Практикум 2. Реконструкция филогении

Таксономические взаимоотношения среди отобранных мною бактерий:

Название Мнемоника Таксономия
Burkholderia mallei BURMA Bacteria; Pseudomonadota; Betaproteobacteria; Burkholderiales; Burkholderiaceae; Burkholderia; Burkholderia mallei
Saccharophagus degradans SACD2 Bacteria; Pseudomonadota; Gammaproteobacteria; Cellvibrionales; Cellvibrionaceae; Saccharophagus; Saccharophagus degradans
Paracoccus denitrificans PARDP Bacteria; Pseudomonadota; Alphaproteobacteria; Rhodobacterales; Paracoccaceae; Paracoccus; Paracoccus denitrificans
Proteus mirabilis PROMH Bacteria; Pseudomonadota; Gammaproteobacteria; Enterobacterales; Morganellaceae; Proteus
Sinorhizobium (bas. Rhizobium) meliloti RHIME Bacteria; Pseudomonadota; Alphaproteobacteria; Hyphomicrobiales; Rhizobiaceae; Sinorhizobium/Ensifer group; Sinorhizobium
Shewanella denitrificans SHEDO Bacteria; Pseudomonadota; Gammaproteobacteria; Alteromonadales; Shewanellaceae; Shewanella
Yersinia pestis YERPE Bacteria; Pseudomonadota; Gammaproteobacteria; Enterobacterales; Yersiniaceae; Yersinia; Yersinia pseudotuberculosis complex

Реконструкцию филогенетического дерева я решила производить по семейству белков, выполняющих функцию SECA(АТФаза, ответственная за перенос препротеина через цитоплазматическую мембрану). Из базы данных Uni-Prot были получены последовательности белков с функцией SECA для отобранных мною бактерий в формате Fasta-файла .

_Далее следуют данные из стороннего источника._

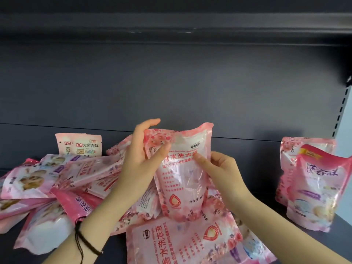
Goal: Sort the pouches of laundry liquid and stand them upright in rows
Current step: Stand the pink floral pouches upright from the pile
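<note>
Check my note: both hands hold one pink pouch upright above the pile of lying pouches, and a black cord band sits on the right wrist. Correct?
Not quite. The head view shows the black cord band on the left wrist, not the right. The rest holds: the left hand and right hand both hold one pink pouch upright above the pile of lying pouches.

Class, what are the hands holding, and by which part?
One pink pouch: left hand grips its upper left edge, right hand its right side.

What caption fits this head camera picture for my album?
The left hand and right hand hold a pink pouch upright over a heap of fallen pouches.
</note>
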`<state>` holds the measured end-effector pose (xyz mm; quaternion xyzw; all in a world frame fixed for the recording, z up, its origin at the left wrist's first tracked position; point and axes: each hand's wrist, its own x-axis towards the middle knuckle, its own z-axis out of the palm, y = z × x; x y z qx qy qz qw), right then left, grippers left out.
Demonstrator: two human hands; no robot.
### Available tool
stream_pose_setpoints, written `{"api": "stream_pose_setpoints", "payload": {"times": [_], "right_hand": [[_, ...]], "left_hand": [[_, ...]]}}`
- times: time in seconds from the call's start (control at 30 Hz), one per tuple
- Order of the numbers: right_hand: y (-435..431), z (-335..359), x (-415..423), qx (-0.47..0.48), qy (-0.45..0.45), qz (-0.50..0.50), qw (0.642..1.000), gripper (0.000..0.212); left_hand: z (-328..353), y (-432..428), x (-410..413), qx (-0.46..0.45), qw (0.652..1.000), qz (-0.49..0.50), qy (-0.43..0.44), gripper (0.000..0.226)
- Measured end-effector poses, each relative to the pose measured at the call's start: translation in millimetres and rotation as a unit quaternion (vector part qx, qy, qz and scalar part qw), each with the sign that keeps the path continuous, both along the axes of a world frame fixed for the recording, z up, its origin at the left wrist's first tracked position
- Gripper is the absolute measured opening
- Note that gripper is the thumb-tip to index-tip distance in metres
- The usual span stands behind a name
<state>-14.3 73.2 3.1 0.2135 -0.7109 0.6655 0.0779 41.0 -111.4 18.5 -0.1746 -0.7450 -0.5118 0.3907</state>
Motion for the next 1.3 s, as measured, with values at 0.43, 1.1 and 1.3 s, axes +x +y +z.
{"api": "stream_pose_setpoints", "payload": {"times": [0.43,1.1,1.3], "right_hand": [[5,-11,0,0.13,0.284,-0.018,0.95,0.068],[78,33,-2,-0.022,0.229,-0.009,0.973,0.058],[171,31,11,-0.017,0.236,-0.038,0.971,0.055]], "left_hand": [[-44,3,16,0.059,0.983,0.063,0.162,0.059],[14,73,-11,0.055,0.995,-0.052,0.064,0.058],[12,163,-13,0.087,0.99,-0.081,0.07,0.051]]}}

На сайте NGPhylogeny.fr была проведена реконструкция деревьем тремя алгоритмами: FastME (минимальная эволюция), TNT (максимальная экономия), PhyML (максимальное правдоподобие) (рис 2-6).

Рис. 2. Реконструкция дерева алгоритмом FastME.
Рис. 3. Реконструкция дерева алгоритмом FastME и укорененная в среднюю точку.
Рис. 4. Реконструкция дерева алгоритмом TNT.
Рис. 5. Реконструкция дерева алгоритмом PhyML.
Рис. 6. Реконструкция дерева алгоритмом PhyML и укорененная в среднюю точку.

Практикум 3. Укоренение и бутстреп

Бутстреп анализ используется для оценки устойчивости и надежности топологии дерева, путем создания множества псевдовыборок из исходных данных и повторного анализа.